MS lantas diamankan oleh kepolisian di Saudi Arabia. Pihaknya, kata Nimawaty telah melakukan segala upaya untuk mendampingi dan juga melakukan koordinasi dengan pihak Muassasah yang bertanggung jawab di Saudi Arabia.
Sayangnya, upaya yang dilakukan gagal. MS harus menjalani proses hukum dan ditahan hingga kini.
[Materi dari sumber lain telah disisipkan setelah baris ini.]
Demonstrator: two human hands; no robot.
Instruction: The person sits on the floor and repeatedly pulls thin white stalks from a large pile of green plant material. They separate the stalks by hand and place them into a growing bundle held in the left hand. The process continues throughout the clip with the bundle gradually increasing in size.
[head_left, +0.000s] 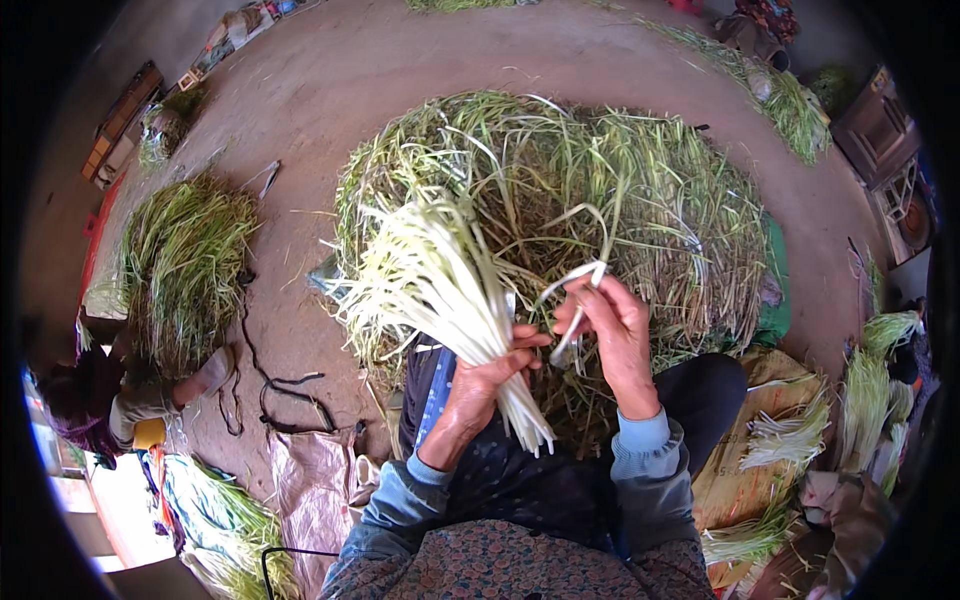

Berdasarkan putusan Pengadilan Saudi Arabia menetapkan MS dinyatakan terbukti bersalah dan mengakui pada saat investigasi benar telah melakukan pelecehan seksual.
Bukti diperkuat dengan dua keterangan saksi petugas keamanan yang melihat secara langsung kejadian tersebut.
“Sehingga hakim menetapkan terdakwa divonis selama 2 tahun penjara dan denda sejumlah 50 ribu rial serta diberitakan di surat kabar lokal Mekkah dengan biaya ditanggung oleh terdakwa,” ungkapnya.